→ Required work
When you reach the line with "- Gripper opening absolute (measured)" in the data below, begin printing lines exactly, and stop once the line with "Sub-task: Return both" has been printed.

→ Data listing

* * *

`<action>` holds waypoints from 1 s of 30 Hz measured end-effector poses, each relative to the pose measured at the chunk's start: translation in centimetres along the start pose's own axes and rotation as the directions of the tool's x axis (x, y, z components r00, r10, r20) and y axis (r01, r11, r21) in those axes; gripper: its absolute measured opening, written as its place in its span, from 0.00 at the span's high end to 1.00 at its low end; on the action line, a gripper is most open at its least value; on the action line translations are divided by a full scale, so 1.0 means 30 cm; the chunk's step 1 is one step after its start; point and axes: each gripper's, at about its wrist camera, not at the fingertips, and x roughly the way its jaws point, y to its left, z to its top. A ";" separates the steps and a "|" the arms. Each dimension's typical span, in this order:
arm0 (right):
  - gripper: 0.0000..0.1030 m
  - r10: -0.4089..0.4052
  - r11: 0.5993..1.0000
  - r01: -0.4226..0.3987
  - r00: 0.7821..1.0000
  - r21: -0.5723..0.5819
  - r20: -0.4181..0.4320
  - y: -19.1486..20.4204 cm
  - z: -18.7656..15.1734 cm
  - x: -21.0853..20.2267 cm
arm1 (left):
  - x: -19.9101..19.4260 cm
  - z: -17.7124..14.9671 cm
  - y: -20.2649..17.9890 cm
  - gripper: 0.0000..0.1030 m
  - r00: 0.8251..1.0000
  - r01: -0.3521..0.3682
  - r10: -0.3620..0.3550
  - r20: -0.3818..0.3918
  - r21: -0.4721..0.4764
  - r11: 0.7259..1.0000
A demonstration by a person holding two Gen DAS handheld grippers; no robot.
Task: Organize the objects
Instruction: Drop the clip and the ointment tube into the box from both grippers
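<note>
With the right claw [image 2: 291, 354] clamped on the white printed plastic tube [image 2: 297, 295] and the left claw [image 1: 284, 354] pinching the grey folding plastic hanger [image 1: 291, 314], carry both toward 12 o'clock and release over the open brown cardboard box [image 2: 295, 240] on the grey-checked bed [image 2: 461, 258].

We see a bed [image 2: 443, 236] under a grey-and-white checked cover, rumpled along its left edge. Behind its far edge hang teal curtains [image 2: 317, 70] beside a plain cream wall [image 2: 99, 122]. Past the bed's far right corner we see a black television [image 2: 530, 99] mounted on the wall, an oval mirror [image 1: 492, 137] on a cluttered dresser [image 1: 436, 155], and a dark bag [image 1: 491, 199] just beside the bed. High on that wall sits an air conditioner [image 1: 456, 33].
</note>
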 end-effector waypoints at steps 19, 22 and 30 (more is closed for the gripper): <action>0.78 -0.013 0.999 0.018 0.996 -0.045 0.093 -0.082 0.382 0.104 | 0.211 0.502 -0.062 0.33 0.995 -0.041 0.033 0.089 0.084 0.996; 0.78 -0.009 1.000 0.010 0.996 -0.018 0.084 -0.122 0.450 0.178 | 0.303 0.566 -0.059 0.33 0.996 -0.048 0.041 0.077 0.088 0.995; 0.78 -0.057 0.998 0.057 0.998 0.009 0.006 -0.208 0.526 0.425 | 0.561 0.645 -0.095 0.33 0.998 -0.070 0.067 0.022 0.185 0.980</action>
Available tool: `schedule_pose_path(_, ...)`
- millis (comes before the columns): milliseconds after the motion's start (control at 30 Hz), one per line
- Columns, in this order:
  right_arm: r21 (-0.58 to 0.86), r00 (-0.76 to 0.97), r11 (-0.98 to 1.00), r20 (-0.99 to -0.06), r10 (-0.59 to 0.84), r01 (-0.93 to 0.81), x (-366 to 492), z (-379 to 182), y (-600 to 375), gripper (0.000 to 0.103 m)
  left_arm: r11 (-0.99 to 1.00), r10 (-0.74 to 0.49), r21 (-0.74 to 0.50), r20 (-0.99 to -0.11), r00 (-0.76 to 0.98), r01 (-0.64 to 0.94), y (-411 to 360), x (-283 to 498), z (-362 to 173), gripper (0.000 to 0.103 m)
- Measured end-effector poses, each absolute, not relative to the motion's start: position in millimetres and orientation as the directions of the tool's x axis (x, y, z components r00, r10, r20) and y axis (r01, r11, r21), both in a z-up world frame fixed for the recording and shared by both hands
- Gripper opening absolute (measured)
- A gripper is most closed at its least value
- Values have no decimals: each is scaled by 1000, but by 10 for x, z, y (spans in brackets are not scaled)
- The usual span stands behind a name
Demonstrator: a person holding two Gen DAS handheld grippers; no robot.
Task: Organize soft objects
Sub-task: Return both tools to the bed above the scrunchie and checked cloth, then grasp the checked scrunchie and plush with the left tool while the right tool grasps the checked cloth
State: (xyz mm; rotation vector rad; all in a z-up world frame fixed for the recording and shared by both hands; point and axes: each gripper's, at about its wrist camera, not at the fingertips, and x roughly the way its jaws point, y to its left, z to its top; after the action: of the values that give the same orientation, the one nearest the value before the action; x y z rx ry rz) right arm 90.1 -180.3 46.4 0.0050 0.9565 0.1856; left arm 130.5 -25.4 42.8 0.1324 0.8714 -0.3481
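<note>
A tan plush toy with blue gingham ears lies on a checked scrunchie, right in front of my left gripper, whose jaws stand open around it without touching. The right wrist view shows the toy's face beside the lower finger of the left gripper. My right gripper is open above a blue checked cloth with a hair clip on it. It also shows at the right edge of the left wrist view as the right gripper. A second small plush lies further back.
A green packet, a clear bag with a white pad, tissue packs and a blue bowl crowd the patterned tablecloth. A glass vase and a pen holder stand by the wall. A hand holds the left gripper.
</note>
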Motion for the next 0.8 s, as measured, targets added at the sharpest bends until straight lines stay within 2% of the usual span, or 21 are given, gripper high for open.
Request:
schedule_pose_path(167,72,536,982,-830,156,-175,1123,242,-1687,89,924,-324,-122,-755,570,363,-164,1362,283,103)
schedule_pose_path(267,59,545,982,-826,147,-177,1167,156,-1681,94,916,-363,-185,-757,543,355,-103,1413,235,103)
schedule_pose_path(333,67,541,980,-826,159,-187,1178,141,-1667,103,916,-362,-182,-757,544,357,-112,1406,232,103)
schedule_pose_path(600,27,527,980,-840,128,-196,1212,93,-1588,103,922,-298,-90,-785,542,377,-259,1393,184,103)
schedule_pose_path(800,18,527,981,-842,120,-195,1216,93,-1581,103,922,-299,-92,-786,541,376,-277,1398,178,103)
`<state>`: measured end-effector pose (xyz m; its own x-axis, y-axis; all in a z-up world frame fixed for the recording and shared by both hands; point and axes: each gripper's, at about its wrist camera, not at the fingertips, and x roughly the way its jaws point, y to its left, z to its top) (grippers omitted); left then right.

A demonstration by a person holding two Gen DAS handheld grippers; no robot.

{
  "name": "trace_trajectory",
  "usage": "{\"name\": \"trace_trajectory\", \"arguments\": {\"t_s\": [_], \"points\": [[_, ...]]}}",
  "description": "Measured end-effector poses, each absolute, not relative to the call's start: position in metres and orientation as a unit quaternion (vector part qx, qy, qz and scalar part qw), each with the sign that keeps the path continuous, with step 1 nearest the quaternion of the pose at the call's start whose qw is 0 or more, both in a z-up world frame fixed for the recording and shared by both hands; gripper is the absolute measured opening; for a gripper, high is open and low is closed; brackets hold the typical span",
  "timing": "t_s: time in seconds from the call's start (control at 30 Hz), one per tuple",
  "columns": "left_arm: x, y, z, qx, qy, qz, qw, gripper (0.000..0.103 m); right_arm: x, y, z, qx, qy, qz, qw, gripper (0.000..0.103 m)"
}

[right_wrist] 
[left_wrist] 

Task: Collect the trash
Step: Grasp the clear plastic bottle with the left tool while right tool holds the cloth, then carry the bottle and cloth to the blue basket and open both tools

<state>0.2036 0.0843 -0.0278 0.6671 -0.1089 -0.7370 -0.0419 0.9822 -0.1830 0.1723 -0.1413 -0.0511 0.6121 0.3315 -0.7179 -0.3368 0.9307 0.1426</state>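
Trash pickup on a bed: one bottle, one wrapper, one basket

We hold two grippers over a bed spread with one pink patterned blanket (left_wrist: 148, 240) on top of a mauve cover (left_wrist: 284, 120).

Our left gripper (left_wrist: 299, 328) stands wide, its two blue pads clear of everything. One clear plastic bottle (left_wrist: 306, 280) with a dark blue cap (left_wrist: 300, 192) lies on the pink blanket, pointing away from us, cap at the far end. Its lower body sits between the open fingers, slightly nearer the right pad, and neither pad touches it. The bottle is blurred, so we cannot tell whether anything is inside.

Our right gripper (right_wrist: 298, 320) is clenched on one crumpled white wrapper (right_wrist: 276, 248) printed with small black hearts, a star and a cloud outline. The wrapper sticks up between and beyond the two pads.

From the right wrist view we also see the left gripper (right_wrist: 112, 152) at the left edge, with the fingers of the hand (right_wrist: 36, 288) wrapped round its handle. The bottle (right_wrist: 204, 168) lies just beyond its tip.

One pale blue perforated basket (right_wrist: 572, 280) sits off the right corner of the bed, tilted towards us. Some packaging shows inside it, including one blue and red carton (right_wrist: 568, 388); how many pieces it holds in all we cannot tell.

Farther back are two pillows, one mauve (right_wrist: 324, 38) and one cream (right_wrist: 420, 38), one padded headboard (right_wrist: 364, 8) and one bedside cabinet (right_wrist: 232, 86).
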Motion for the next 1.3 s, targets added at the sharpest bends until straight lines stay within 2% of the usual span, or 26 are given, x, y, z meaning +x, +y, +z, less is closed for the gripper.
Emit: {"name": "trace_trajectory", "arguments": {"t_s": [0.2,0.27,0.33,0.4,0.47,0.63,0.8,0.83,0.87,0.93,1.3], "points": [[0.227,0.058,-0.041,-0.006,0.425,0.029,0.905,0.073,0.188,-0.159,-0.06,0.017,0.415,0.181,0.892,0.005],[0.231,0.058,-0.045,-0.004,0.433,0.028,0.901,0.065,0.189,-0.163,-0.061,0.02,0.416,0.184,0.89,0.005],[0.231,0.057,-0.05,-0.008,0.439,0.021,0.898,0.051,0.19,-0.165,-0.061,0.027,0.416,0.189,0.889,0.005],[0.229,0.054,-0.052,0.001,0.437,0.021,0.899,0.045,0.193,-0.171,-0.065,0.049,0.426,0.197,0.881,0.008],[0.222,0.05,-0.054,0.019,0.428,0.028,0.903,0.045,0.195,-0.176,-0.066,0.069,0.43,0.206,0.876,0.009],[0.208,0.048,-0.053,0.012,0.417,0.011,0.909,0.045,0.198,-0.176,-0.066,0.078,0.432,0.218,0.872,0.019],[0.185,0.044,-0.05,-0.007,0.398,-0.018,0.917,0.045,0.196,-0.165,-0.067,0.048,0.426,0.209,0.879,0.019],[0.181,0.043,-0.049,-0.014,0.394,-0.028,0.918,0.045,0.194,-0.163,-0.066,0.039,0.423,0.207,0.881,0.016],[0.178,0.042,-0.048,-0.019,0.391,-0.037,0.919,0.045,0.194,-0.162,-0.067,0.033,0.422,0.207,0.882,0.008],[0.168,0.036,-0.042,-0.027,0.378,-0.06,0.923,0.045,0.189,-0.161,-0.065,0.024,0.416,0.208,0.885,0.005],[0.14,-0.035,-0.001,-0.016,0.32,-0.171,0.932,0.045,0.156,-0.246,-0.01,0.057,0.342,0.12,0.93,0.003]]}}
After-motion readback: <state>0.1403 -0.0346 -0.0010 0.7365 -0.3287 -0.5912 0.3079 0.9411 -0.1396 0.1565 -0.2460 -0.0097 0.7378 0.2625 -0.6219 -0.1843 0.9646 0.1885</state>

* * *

→ Problem solution
- Gripper opening absolute (measured)
- A gripper is most closed at its least value
- Values have no decimals: each is scaled by 1000, but by 10 for x, z, y (spans in brackets are not scaled)
- The usual span stands behind a name
Demonstrator: a person holding two Gen DAS handheld grippers; no robot.
Task: Organize soft objects
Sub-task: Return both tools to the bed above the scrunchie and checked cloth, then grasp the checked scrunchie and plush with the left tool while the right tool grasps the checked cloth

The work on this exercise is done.